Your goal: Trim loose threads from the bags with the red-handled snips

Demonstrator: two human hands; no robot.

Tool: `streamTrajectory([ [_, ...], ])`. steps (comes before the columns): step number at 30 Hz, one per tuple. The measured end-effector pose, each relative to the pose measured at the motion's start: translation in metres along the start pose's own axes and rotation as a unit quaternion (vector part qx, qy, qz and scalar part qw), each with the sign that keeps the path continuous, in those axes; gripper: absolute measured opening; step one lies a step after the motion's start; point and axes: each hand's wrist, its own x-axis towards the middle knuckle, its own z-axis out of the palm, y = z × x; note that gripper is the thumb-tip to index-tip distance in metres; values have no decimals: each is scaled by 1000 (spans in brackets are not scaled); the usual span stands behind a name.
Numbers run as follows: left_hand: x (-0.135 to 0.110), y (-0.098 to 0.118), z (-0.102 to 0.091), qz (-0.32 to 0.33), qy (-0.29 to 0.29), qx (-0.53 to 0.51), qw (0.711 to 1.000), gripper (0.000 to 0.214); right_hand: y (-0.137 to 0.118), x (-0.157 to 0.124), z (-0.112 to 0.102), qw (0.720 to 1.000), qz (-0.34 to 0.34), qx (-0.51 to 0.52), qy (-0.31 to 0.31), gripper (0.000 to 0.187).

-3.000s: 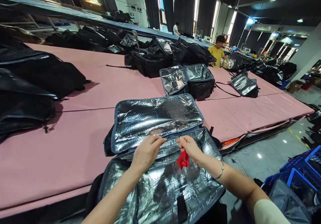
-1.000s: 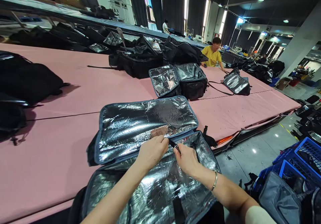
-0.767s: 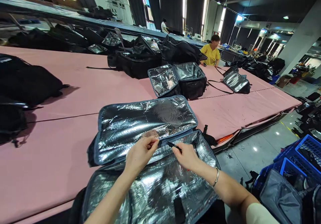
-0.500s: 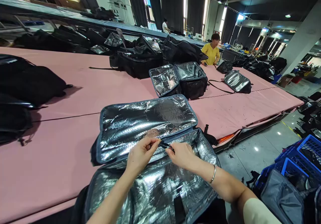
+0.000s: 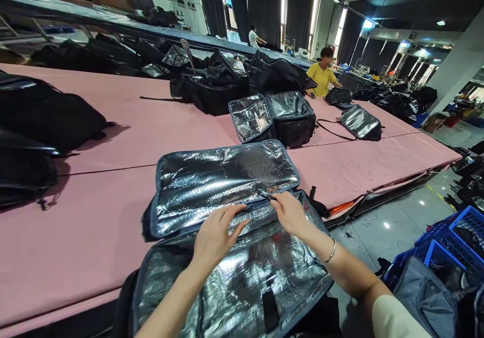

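Note:
A large black insulated bag (image 5: 242, 272) lies open in front of me, its silver foil lining showing and its foil-lined lid (image 5: 227, 176) folded back on the table. My left hand (image 5: 217, 229) is over the seam between lid and body, thumb and fingers apart, holding nothing that I can see. In my right hand (image 5: 289, 211) is a small pointed tool (image 5: 266, 195) that looks like thread snips. Its tip points left, over the lower edge of the lid. Most of the tool is hidden by my fingers.
The bag is on a long pink table (image 5: 113, 196). A smaller open foil-lined bag (image 5: 295, 131) stands just beyond it, with black bags (image 5: 56, 121) at the left. A person in yellow (image 5: 322, 78) is across the table. Blue crates (image 5: 416, 247) stand on the floor at right.
My hands have come apart. The left has loosened its pinch and spread its fingers; the right has shifted right and slightly up with the small tool.

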Motion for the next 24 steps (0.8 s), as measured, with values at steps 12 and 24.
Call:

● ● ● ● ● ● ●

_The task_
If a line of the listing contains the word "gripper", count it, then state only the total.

_Response to this task_
2